Cette décision s’inscrit dans la continuité d’une longue procédure qui a mené à la condamnation de la France par la Cour européenne des droits de l’homme. Cette institution avait considéré que la condamnation de Jean-Marc Rouillan à de la prison ferme pour apologie du terrorisme dans l’affaire dite « courage » constituait une atteinte excessive à la liberté d’expression. Une décision politique lourde de sens à l’heure où le gouvernement français distribue à la pelle des peines de prison ferme pour des faits dites « d’apologie du terrorisme » en application de la loi de 2015. La Cour venait ainsi mettre une limite à un dispositif flou qui permettait une répression pénale extrêmement dure : « la poursuite en France aujourd’hui pour apologie de terrorisme, que condamne la Cour Européenne, c’est garde-à-vue, comparution immédiate, peine d’emprisonnement ferme qui peut aller jusqu’à 7 ans ! C’est utiliser l’apologie de terrorisme comme une arme de dissuasion terrible contre la liberté d’expression. » affirmait ainsi Me Etelin.

Aussi, c’est dans le sillage de cette décision nouvelle que Jean-Marc Rouillan et ses avocats ont saisi les juridictions françaises d’une demande de révision de sa condamnation. L’objectif était celui d’obtenir des tribunaux nationaux qu’ils se mettent en conformité avec les exigences du droit international.

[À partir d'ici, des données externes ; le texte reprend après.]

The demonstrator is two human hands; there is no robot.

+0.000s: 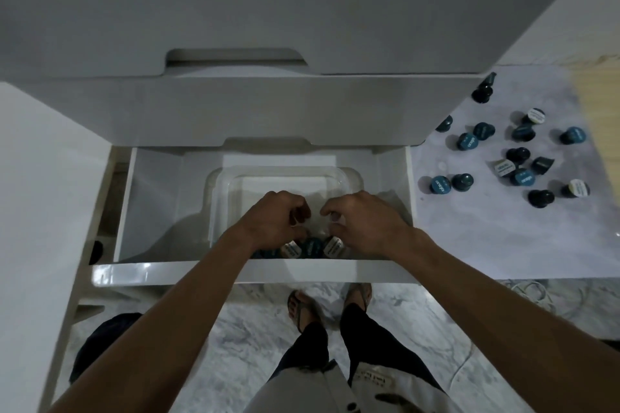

Le 31 octobre dernier, la Cour d’appel de Toulouse devait donc se prononcer une nouvelle fois sur la peine du militant. A cette occasion, le Procureur avait requis une condamnation à 4 mois de prison ferme « symboliques » et appelé ouvertement à outrepasser la décision de la CEDH qui s’impose pourtant. Son réquisitoire permettait en réalité de saisir la nature profondément politique de cette audience. Loin de concerner seulement Jean-Marc Rouillan lui-même, le Procureur et par sa voix l’Etat français, insistaient sur la période spécifique dans laquelle elle se déroulait. En effet, alors que le massacre de la population palestinienne s’intensifie, le gouvernement s’est engagé dans une intense vague de criminalisation du mouvement de solidarité avec la Palestine. Des militants syndicaux, des organisations politiques, des personnalités publiques ont été interpellées et poursuivies pour « apologie du terrorisme ». Dans ce contexte, intégrer les conclusions de la CEDH imposait de mettre un terme à cette vague de répression.

C’est la raison pour laquelle le mardi 19 décembre, la Cour a fait le choix de l’incohérence absolue : condamner une personne deux fois pour les mêmes faits contredit les principes démocratiques les plus élémentaires. C’est pourtant l’option retenue puisque Jean-Marc Rouillan a donc été une nouvelle fois condamné à 8 mois de prison ferme. In fine, cette décision est à l’image de l’offensive autoritaire du gouvernement, qui affirme, à travers Gérald Darmanin, qu’il ne respectera pas les décisions de la CEDH. Si les avocats du militant ont déjà déposé un pourvoi, une telle détermination de l’Etat français démontre qu’une riposte politique collective sera nécessaire pour mettre un coup d’arrêt définitif à sa politique répressive.